Segment Start: COLLECTED MATERIAL

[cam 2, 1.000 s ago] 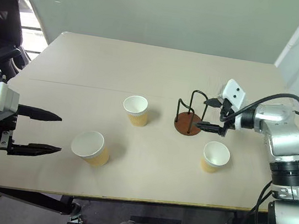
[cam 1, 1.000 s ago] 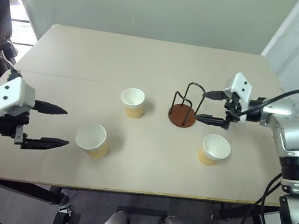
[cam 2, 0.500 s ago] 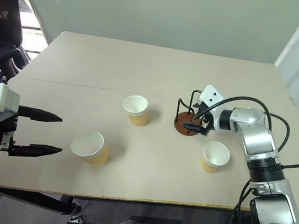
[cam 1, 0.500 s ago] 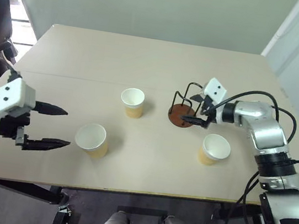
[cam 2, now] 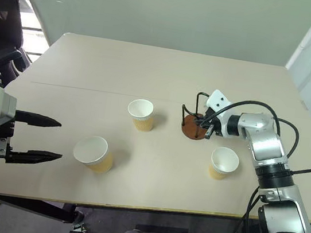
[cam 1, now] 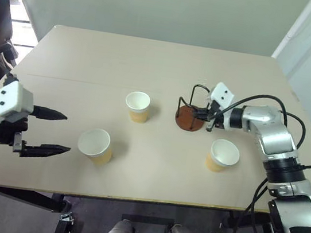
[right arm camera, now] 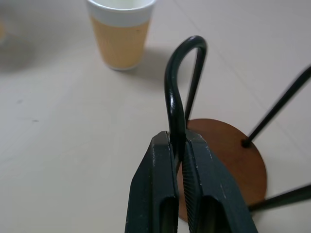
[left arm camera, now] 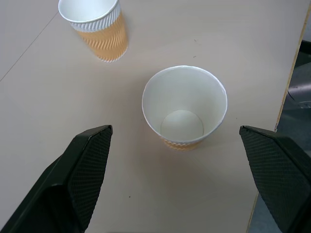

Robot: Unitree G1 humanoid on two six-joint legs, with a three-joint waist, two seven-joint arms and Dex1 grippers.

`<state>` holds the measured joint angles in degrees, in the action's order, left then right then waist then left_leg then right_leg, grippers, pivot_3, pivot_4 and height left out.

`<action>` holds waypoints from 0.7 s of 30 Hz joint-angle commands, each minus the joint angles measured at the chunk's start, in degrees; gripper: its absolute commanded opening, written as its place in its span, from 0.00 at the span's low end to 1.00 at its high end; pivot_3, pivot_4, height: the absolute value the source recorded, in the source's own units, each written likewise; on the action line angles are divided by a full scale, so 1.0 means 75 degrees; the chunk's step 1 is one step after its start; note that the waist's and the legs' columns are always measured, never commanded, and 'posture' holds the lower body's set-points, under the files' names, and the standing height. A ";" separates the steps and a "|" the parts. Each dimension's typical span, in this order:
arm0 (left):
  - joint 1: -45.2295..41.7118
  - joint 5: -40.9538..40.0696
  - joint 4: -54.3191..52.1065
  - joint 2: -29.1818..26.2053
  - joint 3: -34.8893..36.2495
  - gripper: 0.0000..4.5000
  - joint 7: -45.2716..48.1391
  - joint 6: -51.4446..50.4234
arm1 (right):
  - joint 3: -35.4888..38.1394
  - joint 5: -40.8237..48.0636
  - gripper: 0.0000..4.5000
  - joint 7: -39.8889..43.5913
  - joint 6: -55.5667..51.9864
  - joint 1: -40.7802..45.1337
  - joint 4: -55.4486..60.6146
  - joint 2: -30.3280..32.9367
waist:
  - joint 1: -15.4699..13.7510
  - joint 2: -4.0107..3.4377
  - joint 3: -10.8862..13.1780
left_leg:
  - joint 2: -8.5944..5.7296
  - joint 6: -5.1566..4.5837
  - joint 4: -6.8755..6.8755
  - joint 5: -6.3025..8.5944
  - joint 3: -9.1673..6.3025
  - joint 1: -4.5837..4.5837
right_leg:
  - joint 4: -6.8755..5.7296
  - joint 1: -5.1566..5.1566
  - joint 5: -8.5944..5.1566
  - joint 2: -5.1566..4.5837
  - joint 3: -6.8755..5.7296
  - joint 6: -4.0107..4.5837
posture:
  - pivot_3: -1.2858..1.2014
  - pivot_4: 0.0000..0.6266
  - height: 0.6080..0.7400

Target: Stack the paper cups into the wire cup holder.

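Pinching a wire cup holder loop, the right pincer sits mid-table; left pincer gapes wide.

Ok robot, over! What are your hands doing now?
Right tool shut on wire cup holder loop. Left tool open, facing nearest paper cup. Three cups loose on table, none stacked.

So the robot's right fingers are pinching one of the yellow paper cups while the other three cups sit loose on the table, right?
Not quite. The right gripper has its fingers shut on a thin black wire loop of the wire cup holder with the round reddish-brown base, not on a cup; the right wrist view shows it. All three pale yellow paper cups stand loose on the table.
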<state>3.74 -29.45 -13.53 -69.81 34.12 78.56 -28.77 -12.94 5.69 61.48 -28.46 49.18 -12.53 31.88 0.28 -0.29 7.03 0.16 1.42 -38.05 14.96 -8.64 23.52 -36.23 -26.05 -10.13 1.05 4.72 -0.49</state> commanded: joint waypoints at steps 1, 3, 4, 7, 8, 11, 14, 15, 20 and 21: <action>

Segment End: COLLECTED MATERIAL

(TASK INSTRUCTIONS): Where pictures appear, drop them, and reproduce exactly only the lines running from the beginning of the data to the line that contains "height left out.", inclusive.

(RESULT):
[cam 2, 1.000 s ago] 
[cam 1, 1.000 s ago] 
[cam 2, 0.500 s ago] 
[cam 1, 0.500 s ago] 
[cam 2, now] 
[cam 1, now] 
[right arm camera, now] 
[left arm camera, now] 

Robot: Unitree G1 humanoid on two six-joint legs, with a three-joint waist, two seven-joint arms and Dex1 grippers.

`<state>` holds the measured joint angles in degrees, in the action's order, left then right then waist then left_leg then right_leg, grippers, pivot_3, pivot_4 and height left out.

This exercise has nothing more to it.